For my use-cases, not much changes between the two - 1. Replace opening and closing braces with colon. 2. Remove semi colons 3. Replace function with def 4. Remove type definitions 5. Replace array manipulation functions with python equivalents. 6. Remove tokens like const, let and var

treesciencebot · on Aug 2, 2021

It would probably be better if you can just write a typescript parser, and then you can transpile type script AST directly to Python AST and use ast.unparse() without any additional libraries.

milkbikis · on Aug 1, 2021

Nice, I've always thought Python could do better by adopting source transformation tools like babel. I implemented something similar using lib2to3, which preserves whitespace and comments more accurately (than the ast module): https://github.com/banga/prefactor

treesciencebot · on Aug 1, 2021

Yes! I love to do transformations with lib2to3, but unfortunately it is now deprecated. As I've stated in the README, for complex refactorings I also would personally prefer working with CST (probably through parso instead of regular lib2to3), but for refactoring small fragments I wasn't able to observe major differences in formatting in big codebases. Thanks for sharing this btw!
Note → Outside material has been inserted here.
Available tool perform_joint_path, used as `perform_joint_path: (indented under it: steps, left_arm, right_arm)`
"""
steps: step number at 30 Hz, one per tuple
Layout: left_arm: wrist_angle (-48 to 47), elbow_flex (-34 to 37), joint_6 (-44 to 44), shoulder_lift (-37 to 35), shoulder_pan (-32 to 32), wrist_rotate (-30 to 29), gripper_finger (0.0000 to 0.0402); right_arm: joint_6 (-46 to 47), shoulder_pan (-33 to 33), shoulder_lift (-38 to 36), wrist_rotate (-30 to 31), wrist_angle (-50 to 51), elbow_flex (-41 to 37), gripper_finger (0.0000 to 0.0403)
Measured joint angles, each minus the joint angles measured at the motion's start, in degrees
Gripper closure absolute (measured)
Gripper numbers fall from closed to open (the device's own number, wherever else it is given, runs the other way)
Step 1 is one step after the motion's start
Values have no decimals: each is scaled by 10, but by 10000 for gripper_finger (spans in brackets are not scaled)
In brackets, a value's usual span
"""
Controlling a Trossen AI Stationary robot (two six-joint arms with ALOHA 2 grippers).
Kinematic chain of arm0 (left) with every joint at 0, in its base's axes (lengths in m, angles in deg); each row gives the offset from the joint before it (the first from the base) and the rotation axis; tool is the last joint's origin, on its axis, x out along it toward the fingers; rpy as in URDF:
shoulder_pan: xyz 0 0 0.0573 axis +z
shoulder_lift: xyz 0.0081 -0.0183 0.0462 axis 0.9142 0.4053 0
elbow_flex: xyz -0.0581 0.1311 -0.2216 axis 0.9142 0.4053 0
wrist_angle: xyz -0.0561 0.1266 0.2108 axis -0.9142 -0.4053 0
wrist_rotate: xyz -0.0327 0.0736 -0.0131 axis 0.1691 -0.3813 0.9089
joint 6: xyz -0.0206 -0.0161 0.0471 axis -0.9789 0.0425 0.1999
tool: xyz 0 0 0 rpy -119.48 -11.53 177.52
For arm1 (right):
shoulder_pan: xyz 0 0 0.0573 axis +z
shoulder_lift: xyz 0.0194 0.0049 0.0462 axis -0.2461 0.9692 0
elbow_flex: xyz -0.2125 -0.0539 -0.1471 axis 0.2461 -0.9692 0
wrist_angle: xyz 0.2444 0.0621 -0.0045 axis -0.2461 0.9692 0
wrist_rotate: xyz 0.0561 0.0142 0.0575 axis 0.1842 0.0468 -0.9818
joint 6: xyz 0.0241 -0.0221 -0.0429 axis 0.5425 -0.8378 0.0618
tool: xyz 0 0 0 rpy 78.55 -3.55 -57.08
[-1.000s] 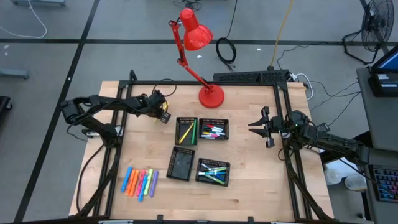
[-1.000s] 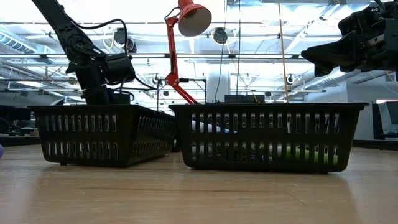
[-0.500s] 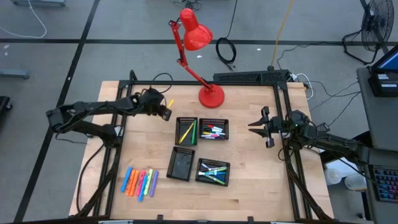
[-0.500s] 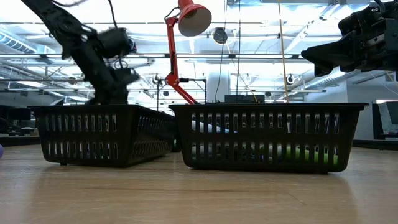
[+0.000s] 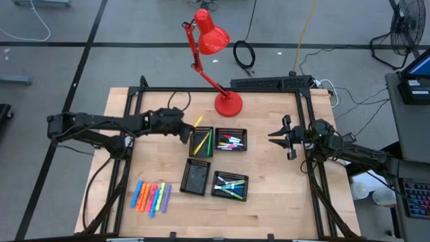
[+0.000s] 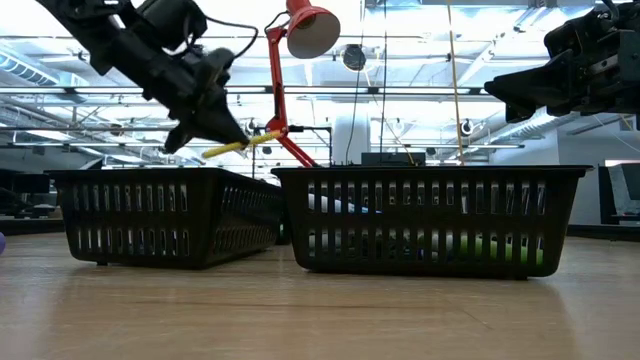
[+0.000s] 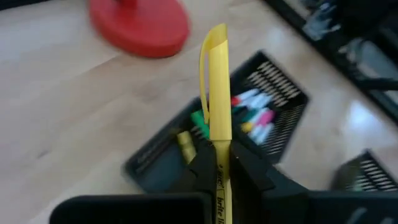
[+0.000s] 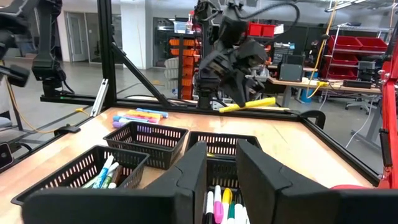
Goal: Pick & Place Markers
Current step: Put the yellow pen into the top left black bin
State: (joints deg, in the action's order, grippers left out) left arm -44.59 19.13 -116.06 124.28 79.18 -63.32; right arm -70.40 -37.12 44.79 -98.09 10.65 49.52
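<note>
Wooden table seen from above, near edge first. Near-left corner: row of neon markers lying loose side by side, orange, pink, yellow, purple. Mid-table: four black mesh trays in a 2x2 block. Near-left tray looks dark inside, contents unclear; near-right tray w/ blue-green markers. Far-left tray w/ yellow and green markers; far-right tray w/ white-bodied pens, red, green, pink caps. Left gripper just beside far-left tray's left edge, above table level, clamped tight on a yellow marker; marker sticks out past the fingertips, angled up, over that tray's far-left corner. Same marker in left wrist view, held at its lower end, both far trays below it. Right gripper well apart to the right, near table's right edge, raised, nothing in it, fingers a narrow gap apart per right wrist view. Far edge: red desk lamp, base on table.
</note>
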Motion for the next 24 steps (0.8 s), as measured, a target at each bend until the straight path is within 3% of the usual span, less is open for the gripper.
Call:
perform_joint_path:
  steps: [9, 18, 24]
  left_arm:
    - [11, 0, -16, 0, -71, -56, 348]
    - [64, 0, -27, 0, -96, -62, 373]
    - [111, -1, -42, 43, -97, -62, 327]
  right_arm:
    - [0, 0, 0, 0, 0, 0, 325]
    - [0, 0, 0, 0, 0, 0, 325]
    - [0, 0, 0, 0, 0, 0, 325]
milkbikis · on Aug 1, 2021

Ah I didn’t know it was deprecated, but good to see new work happening in this area!

dreamer7 · on Aug 2, 2021

Would this be a good tool to attempt simple transpiling of typescript code to python?

For my use-cases, not much changes between the two -

1. Replace opening and closing braces with colon.

2. Remove semi colons

3. Replace function with def

4. Remove type definitions

5. Replace array manipulation functions with python equivalents.
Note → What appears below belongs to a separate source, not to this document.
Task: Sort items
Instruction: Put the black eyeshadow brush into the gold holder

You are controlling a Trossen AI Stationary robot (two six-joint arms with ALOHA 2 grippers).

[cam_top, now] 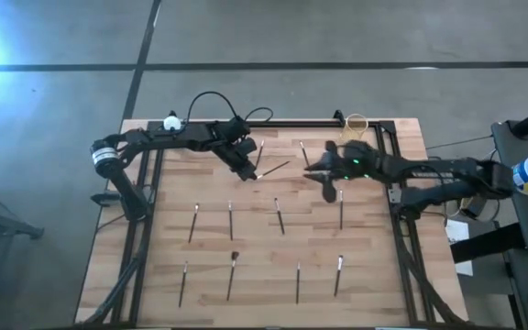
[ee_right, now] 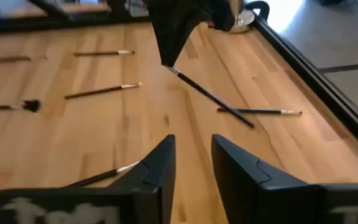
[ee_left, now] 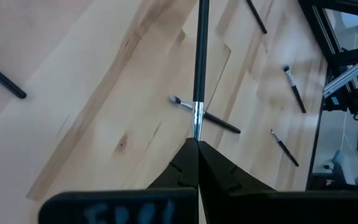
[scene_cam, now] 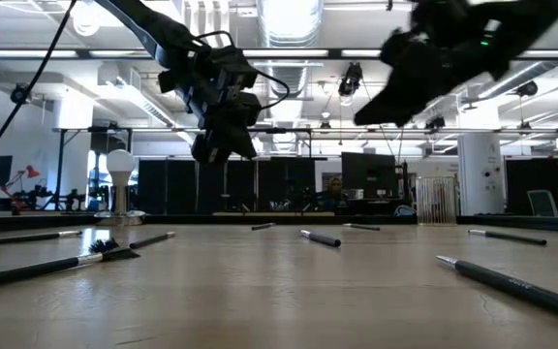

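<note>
Several thin dark brushes lie flat on the wooden board, among them [cam_top: 230, 220], [cam_top: 280, 215], [cam_top: 341, 209], [cam_top: 298, 282] and a bushy-tipped one [cam_top: 232, 275]. My left gripper [cam_top: 248, 170] hovers over the board's far middle, shut on one brush [cam_top: 273, 170] whose handle sticks out toward the table's right. My right gripper [ee_right: 194, 155] hangs open just to the right of it, above the board [cam_top: 326, 183], with nothing between its fingers. In the low view both grippers, left [scene_cam: 223, 141] and right [scene_cam: 376, 111], are well above the table. My left gripper pinches the brush at its silver-ferrule end [ee_left: 197, 132] between its two fingertips. The fingers slant down from the table's left, and the handle [ee_left: 200, 50] runs on straight ahead of them. The held end is lifted clear; the handle slants downward [ee_right: 213, 98].
A clear glass cup [cam_top: 356, 123] stands at the far edge, right of middle. A white bulb [cam_top: 171, 122] sits at the far left by the left arm. Black frame rails [cam_top: 397, 211] border the board. Two more brushes lie near the far edge [cam_top: 259, 151], [cam_top: 303, 154].
</note>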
6. Remove tokens like const, let and var

erezsh · on Aug 3, 2021

It's a good start, but there are many other differences. a[i] can mean getattr (but usually not), and can throw a KeyError. Similarly, a.b may return null if it doesn't exist, while in Python it will throw an AttributeError. You might need to add uses of global or nonlocal. And there are a lot of other small details.

However, I think it will be much easier than translating the other way around :)

TekMol · on Aug 1, 2021

The one thing I hope for when it comes to Python is that PyPy becomes the default runtime everywhere.

CPython is so unbelievably slow when compared to languages like PHP and Javascript.

When using PyPy, I keep encountering road bumps because many tools are still expecting that one uses CPython.

Dear world - please accelerate the conversion to PyPy!

keithasaurus · on Aug 1, 2021

I think it's more likely that people start using mypyc for performance-critical code. https://mypyc.readthedocs.io/en/latest/

formerly_proven · on Aug 1, 2021

I assume the performance profile is similar to compiling regular Python code with Cython (which it can do). There is a decent but not world-changing speed-up; this makes sense, because pretty much the only thing you are removing from the equation is the instruction and stack overhead of the interpreter, you still have to perform all the equivalent work that CPython does, otherwise you would end up with different semantics. And this work is substantial.

In contrast, a tracing JIT can dynamically elide most of this work without changing the semantics.

xapata · on Aug 1, 2021

After switching to Cython, you can add Cython syntax, like type definitions, to gain big speed improvements.

rattray · on Aug 1, 2021

Wow, this looks exciting. Looks like Cython without any extra work/syntax, for those using mypy.

I wish their readme gave some kind of estimate of how the speedups might compare to Cython and PyPy. But it's currently alpha, so there may be big differences by the time it's ready for production use.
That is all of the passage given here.